* **Problem description**: Begin with the first line of the listing and quote every line through the one containing "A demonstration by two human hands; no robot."; give only those lines.

* **Input data**:
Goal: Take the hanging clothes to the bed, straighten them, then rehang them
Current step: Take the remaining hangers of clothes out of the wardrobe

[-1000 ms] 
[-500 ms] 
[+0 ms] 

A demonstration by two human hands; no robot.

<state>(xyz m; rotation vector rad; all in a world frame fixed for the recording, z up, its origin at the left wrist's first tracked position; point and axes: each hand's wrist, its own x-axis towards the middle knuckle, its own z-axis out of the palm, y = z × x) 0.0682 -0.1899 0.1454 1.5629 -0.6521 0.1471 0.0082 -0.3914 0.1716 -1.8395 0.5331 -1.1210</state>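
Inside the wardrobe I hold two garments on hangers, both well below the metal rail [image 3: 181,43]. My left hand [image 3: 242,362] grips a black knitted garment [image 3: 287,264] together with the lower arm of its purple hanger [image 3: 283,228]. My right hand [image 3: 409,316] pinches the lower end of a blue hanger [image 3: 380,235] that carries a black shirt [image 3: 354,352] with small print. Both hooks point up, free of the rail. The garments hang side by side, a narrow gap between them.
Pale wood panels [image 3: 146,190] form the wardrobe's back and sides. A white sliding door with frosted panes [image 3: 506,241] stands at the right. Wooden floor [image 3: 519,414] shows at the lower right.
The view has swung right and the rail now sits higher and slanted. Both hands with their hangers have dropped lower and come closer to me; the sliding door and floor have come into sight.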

* **Answer box**:
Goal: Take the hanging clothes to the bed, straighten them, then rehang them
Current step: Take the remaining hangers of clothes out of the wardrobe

[-1000 ms] 
[-500 ms] 
[+0 ms] 

A demonstration by two human hands; no robot.

There is nothing further in this answer.